Oh man... Mega-Japan is back. I'm curious whether any of my LJ friends know him firsthand? Or at least have heard of him (her?). Anyway, back to our main attraction.
Besides all the namespace and
super ambiguities, there's a fundamental reason.
Suppose we have a class A with two ints and a char.
+-----+-----+---+
| int | int |chr|
+-----+-----+---+
^
A pointer to an object of this class will point to the start of the data, at the caret (modulo some stuff).
Now we create class B extending A, and add a long.
+-----+-----+---+-----------+
| int | int |chr| lng |
+-----+-----+---+-----------+
^
The data is stored in order of the type hierarchy. The pointer still points at the beginning of the data, which is the stuff from class A. If you want the long from B, since you know exactly what data A has, you skip that many bytes (in this case, 8).

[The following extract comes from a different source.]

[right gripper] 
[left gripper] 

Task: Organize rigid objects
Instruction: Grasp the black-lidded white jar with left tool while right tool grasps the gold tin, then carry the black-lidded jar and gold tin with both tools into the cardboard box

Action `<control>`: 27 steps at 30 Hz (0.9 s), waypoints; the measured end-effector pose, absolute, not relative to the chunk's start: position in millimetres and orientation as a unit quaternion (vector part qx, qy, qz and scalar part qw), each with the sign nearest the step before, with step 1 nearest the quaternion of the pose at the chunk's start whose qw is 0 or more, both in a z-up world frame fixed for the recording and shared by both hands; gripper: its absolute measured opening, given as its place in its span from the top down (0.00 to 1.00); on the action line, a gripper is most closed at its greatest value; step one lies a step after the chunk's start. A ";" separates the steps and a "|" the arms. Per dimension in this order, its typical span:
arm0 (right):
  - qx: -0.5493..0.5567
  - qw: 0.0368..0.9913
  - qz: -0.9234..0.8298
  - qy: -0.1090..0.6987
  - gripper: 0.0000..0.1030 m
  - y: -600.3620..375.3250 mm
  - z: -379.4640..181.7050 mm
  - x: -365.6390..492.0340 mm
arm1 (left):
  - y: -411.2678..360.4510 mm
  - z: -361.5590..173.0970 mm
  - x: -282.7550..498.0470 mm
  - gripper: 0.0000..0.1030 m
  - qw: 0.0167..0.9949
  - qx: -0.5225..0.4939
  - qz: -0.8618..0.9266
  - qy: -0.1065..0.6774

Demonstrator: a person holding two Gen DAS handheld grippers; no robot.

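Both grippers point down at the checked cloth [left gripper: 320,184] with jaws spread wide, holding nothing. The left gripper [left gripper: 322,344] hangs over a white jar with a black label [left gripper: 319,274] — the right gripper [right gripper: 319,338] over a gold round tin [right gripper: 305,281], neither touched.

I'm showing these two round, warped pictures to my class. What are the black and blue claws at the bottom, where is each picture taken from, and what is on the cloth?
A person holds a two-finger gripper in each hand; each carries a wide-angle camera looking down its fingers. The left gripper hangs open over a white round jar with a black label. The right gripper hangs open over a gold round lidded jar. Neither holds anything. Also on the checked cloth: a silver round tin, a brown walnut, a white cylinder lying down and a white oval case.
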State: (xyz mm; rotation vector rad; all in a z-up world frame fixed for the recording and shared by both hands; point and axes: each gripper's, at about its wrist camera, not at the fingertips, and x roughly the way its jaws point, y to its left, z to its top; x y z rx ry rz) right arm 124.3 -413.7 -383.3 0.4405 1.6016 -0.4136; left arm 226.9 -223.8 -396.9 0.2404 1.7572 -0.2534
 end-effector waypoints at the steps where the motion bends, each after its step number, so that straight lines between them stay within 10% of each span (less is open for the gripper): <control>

Here's the thing -- if a reference to B is interpreted as a reference to A, you can still access the A data, because it's still int-int-char after the pointer. This means that Java doesn't even have to explicitly implement polymorphism, except in the type-safety checks. Every subclass is guaranteed to have the same data in the same order as the superclass, so you can just look at offsets from the pointer and everything works.
If you have multiple inheritance, now you have to combine the data of two object hierarchies, and there's no way to tell for certain where a given piece of data is. Languages like Python get around this with maps of names to locations, which are recalculated whenever you inherit. This is much less efficient, but lets you do fun stuff like dynamic attribute and class creation, or hacky manipulation of what people see when they access something.
Anyway, yeah.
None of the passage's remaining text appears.